== Task to carry out ==
When you reach the line containing "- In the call" in the data below, begin returning lines exactly as written, and stop once the line containing "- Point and" has been returned.

────

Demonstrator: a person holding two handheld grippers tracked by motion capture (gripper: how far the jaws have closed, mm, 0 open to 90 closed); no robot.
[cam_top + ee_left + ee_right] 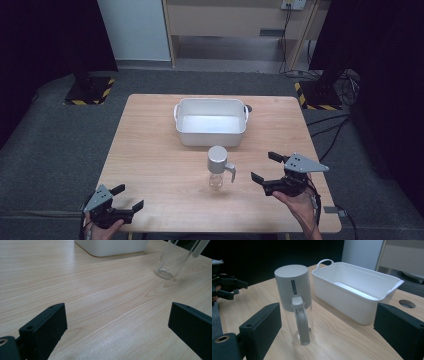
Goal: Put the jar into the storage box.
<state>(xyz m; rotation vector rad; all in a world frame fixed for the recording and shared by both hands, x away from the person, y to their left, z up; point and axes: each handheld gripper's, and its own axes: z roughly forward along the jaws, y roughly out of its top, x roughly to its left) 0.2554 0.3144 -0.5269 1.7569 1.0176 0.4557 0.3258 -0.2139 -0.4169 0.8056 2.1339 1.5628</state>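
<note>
Nearest, the left gripper [121,199] is held wide open at the table's [150,150] front corner; the right gripper [264,167], jaws equally spread, is judged closer to the upright clear grey-capped bottle [218,167], with the white tub [210,121] beyond.

light: dim, bluish | glare: tub floor [210,123] | shadows: soft | focus: near jaws slightly blurred | corners: black

white tub [210,131], grey-capped clear bottle [217,166], pale wood-grain table [150,150]
</note>
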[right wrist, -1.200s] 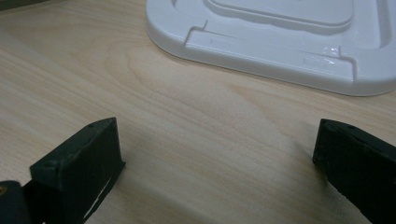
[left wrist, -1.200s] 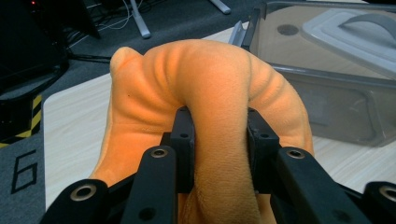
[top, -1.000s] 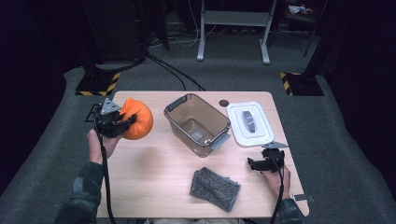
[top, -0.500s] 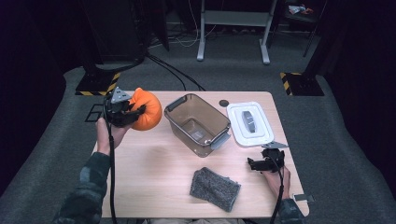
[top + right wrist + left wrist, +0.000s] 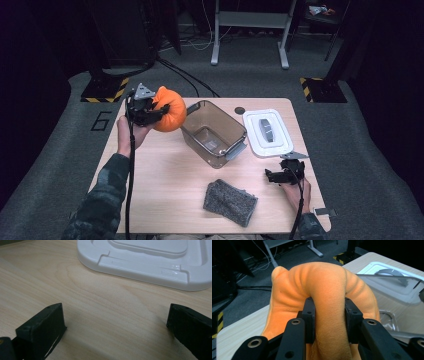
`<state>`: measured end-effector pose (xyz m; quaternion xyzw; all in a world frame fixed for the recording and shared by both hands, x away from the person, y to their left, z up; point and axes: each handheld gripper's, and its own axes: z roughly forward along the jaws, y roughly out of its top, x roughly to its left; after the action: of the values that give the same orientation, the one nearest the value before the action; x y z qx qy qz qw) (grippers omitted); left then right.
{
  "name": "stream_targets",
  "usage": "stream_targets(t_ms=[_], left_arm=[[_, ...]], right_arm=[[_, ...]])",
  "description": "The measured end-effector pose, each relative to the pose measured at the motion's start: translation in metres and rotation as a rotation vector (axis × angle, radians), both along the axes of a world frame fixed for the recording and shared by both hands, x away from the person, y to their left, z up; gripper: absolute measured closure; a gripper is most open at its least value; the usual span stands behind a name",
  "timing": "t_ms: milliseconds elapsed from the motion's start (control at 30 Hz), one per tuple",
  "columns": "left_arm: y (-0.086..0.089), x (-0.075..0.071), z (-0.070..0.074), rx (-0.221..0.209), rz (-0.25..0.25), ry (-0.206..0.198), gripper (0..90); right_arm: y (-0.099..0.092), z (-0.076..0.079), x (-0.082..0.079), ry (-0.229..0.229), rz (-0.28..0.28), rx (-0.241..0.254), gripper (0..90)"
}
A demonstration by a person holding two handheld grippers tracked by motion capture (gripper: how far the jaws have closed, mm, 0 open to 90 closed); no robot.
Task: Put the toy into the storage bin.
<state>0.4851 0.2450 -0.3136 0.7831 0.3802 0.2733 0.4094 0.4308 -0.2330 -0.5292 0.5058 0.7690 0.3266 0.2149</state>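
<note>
A soft orange plush pumpkin (image 5: pixel 169 115) hangs in the air over the table's far left, just left of a clear plastic bin (image 5: pixel 214 132). My left gripper (image 5: pixel 150 112) is shut on it; in the left gripper view both pads (image 5: pixel 309 322) pinch a fold of the pumpkin (image 5: pixel 324 290). My right gripper (image 5: pixel 272 176) rests low over the wood near the front right, jaws wide apart with bare table (image 5: pixel 110 302) between them, just below the white lid (image 5: pixel 150 260).
The white lid (image 5: pixel 267 132) lies flat to the right of the bin. A grey felt pouch (image 5: pixel 230 202) lies near the front edge. A small dark disc (image 5: pixel 240 110) sits at the far edge. The table's left half (image 5: pixel 150 175) is bare wood.
My left gripper has carried the pumpkin up and to the right, toward the clear bin. The right gripper has stayed where it was.
</note>
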Motion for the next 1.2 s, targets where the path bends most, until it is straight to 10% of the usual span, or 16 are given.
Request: stream_targets(t_ms=[1200], left_arm=[[-0.068, 0.035, -0.012, -0.051, -0.071, 0.055, 68.1]], right_arm=[[0.0, 0.0, 0.0, 0.001, -0.008, 0.0, 0.7]])
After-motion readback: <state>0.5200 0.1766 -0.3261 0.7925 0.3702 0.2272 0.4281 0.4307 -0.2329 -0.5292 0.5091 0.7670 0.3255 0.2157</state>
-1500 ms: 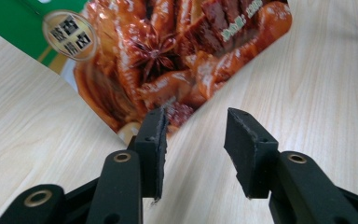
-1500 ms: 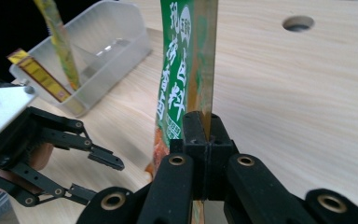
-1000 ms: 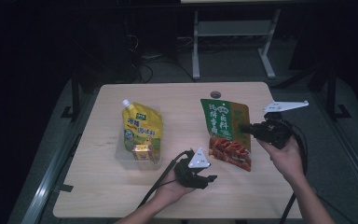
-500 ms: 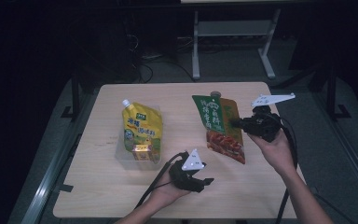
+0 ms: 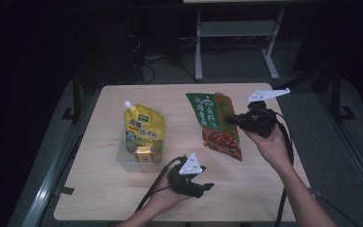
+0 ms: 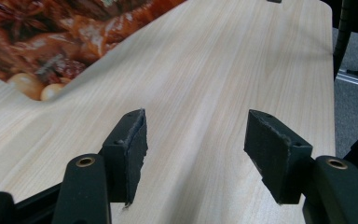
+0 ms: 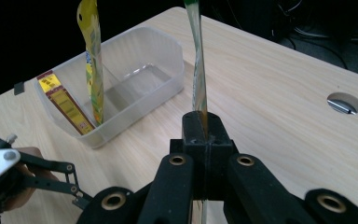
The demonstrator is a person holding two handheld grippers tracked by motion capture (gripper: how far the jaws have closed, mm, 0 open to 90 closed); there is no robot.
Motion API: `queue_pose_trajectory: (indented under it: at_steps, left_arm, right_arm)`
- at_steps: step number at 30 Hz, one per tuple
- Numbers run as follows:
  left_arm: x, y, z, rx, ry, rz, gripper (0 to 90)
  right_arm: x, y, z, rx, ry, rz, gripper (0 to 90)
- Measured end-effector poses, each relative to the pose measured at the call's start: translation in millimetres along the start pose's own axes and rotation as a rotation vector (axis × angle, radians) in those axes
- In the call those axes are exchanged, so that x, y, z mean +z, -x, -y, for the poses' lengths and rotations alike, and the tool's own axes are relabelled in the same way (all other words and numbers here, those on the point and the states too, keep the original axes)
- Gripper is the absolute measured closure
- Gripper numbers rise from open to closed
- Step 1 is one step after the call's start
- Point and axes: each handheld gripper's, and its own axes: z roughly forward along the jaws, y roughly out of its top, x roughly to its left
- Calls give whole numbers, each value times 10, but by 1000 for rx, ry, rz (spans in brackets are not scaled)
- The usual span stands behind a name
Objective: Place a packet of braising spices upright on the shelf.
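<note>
The green pouch [image 5: 216, 124] has lifted off the tabletop [image 5: 264, 189] near its right edge, pinched by the right hand-held gripper [image 5: 230, 119]. The left hand-held gripper [image 5: 203, 187] has just been opening, empty. The pouch looks light and floppy; its edge is best to grab.

On the tabletop [image 5: 99, 189], 1 clear plastic bin [image 5: 125, 157] is seen, with 1 yellow spouted pouch [image 5: 144, 126] and 1 small yellow-and-red box [image 5: 143, 154] counted in it. 1 green-and-red food pouch [image 5: 215, 124] and 2 handheld grippers are counted.
</note>
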Motion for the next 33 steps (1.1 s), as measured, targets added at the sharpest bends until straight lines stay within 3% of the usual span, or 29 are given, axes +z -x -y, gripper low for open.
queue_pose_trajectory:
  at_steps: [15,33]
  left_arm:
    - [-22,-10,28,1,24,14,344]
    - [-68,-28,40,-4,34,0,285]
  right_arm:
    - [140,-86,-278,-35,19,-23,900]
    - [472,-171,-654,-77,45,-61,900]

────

== Solution for this exercise ==
- In the call those axes are exchanged, so that x, y, z mean +z, -x, -y, for the poses' lengths and rotations alike, and the tool's own axes are relabelled in the same way (all other words and numbers here, those on the point and the states too, keep the original axes)
- Gripper is the absolute measured closure
- Gripper numbers rise from open to closed
- Step 1 is one step after the call's start
- Point and axes: each handheld gripper's, and its own axes: z roughly forward along the jaws, y roughly out of its top, x roughly to its left

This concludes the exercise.